WORK INSTRUCTIONS: Repeat the listing exactly, line by line, and leave the pictures behind.

EXERCISE DATA:
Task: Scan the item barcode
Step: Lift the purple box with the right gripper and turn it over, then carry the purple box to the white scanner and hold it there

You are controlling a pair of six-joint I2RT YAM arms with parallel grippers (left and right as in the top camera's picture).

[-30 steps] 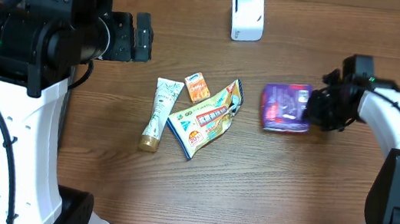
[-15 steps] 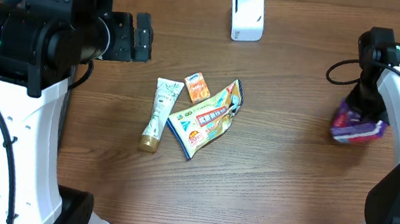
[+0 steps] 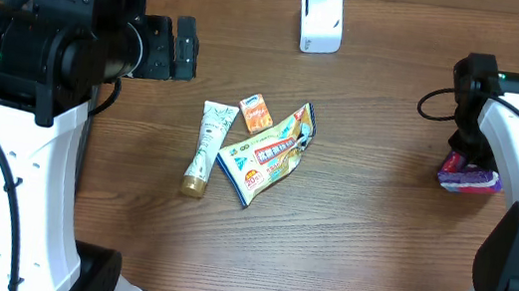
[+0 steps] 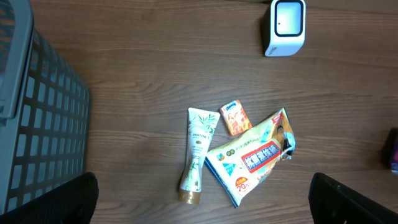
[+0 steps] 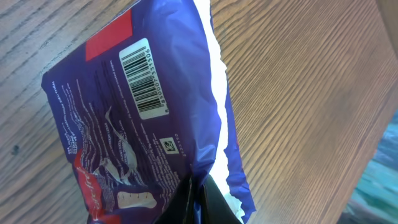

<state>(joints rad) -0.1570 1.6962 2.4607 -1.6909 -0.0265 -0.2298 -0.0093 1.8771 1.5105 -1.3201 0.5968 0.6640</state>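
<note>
Purple packet [image 5: 143,124], at the table's right side, is light, limp, crinkly film. Right gripper [image 5: 199,198] is clamped on its sealed edge. Left gripper [image 3: 172,49] stands apart, empty.

Purple packet [image 3: 471,179]: a second ago it was right of mid-desk, now it sits near the right edge of the desk [image 3: 356,249], carried there pinched in the right claw [image 5: 198,198]. Over the last half second it shifted slightly toward the near edge and lies flatter. Right arm [image 3: 514,119] swung outward with it.
</note>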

RESPONSE TO THIS EXERCISE:
Task: Scan the item barcode
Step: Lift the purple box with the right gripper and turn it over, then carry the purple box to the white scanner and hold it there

You are controlling a pair of six-joint I2RT YAM arms with parallel grippers (left and right as in the top camera's picture).

[-30 steps] 
[-15 steps] 
[+0 steps] 
[+0 steps] 
[+0 steps] 

<state>(joints rad) -0.1570 1.6962 2.4607 -1.6909 -0.0265 -0.2298 -0.0093 1.8771 1.5105 -1.3201 0.5968 0.6640</state>
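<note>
Purple packet [image 5: 143,124], at the table's right side, is light, limp, crinkly film. Right gripper [image 5: 199,198] is clamped on its sealed edge. Left gripper [image 3: 172,49] stands apart, empty.

Purple packet [image 3: 471,179]: a second ago it was right of mid-desk, now it sits near the right edge of the desk [image 3: 356,249], carried there pinched in the right claw [image 5: 198,198]. Over the last half second it shifted slightly toward the near edge and lies flatter. Right arm [image 3: 514,119] swung outward with it.
</note>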

The required output is complete.